» Task statement
Return, exactly as written, every line from the first line of the data below through the line that contains "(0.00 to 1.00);".

» Records for processing
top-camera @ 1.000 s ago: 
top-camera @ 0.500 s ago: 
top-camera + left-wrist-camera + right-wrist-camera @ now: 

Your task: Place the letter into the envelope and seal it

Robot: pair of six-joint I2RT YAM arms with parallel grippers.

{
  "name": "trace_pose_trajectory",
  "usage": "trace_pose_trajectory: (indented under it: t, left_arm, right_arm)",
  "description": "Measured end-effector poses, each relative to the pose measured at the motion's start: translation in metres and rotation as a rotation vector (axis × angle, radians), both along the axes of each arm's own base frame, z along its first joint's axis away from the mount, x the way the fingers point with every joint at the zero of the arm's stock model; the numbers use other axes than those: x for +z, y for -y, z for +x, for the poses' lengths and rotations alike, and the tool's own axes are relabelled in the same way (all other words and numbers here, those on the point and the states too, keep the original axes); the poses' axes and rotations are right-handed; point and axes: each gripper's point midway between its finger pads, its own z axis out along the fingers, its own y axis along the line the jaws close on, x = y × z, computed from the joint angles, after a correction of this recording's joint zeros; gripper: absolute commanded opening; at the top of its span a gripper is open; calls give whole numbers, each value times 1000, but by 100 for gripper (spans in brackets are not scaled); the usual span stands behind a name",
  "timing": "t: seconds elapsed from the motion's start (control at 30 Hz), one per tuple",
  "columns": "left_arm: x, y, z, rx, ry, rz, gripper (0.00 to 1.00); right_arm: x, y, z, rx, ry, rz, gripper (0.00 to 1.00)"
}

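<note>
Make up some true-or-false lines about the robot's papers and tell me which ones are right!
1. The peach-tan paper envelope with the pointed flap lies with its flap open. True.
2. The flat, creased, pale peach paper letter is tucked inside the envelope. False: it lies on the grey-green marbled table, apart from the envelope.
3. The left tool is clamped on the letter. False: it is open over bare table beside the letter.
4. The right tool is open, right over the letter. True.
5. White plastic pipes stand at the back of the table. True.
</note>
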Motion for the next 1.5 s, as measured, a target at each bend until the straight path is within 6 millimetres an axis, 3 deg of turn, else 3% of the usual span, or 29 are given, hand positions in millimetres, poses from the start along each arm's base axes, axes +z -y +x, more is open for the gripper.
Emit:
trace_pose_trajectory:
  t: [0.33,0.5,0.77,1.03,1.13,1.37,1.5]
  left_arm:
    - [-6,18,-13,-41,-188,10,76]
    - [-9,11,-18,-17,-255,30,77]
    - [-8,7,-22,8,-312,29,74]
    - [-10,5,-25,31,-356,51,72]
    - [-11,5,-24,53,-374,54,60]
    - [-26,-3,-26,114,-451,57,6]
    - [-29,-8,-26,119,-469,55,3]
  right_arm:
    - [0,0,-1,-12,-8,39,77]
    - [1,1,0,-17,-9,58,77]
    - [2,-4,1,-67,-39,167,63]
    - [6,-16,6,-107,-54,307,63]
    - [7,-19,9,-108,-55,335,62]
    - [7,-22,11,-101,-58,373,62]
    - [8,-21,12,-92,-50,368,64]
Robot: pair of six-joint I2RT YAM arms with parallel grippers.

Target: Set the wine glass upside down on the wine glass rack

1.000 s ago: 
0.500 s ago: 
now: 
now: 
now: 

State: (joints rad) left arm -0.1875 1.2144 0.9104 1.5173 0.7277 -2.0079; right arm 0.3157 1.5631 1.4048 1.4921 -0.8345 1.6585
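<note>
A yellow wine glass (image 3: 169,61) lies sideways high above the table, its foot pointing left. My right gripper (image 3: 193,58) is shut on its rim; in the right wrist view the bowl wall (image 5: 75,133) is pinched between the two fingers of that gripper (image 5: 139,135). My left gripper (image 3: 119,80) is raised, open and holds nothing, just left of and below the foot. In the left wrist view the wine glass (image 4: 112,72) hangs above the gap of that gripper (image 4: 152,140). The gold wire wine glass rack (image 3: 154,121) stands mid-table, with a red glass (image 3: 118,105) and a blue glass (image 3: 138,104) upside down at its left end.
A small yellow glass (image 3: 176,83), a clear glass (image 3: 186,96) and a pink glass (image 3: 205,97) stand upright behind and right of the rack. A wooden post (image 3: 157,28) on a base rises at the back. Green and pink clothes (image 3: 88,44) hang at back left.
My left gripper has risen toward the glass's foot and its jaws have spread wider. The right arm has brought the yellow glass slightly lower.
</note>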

» Solution for this problem
top-camera @ 1.000 s ago: 
top-camera @ 0.500 s ago: 
top-camera + left-wrist-camera + right-wrist-camera @ now: 

Your task: Place the letter into the envelope and seal it

Robot: pair of six-joint I2RT YAM arms with parallel grippers.

{
  "name": "trace_pose_trajectory",
  "usage": "trace_pose_trajectory: (indented under it: t, left_arm, right_arm)",
  "description": "Measured end-effector poses, each relative to the pose measured at the motion's start: translation in metres and rotation as a rotation vector (axis × angle, radians), both along the axes of each arm's own base frame, z along its first joint's axis away from the mount, x the way the fingers point with every joint at the zero of the arm's stock model; the numbers use other axes than those: x for +z, y for -y, z for +x, for the poses' lengths and rotations alike, and the tool's own axes are relabelled in the same way (all other words and numbers here, those on the point and the states too, keep the original axes); the poses' axes and rotations are right-handed; point and axes: each gripper's point midway between its finger pads, its own z axis out along the fingers, its own y axis along the line the jaws close on, x = y × z, computed from the joint angles, after a correction of this recording's joint zeros; gripper: absolute commanded opening; at the top of its span a gripper is open; calls give whole numbers, each value times 1000, but by 100 for gripper (spans in brackets are not scaled); the usual span stands behind a name",
  "timing": "t: seconds elapsed from the motion's start (control at 30 Hz), one per tuple",
  "columns": "left_arm: x, y, z, rx, ry, rz, gripper (0.00 to 1.00); right_arm: x, y, z, rx, ry, rz, gripper (0.00 to 1.00)"

There's nothing more to this exercise.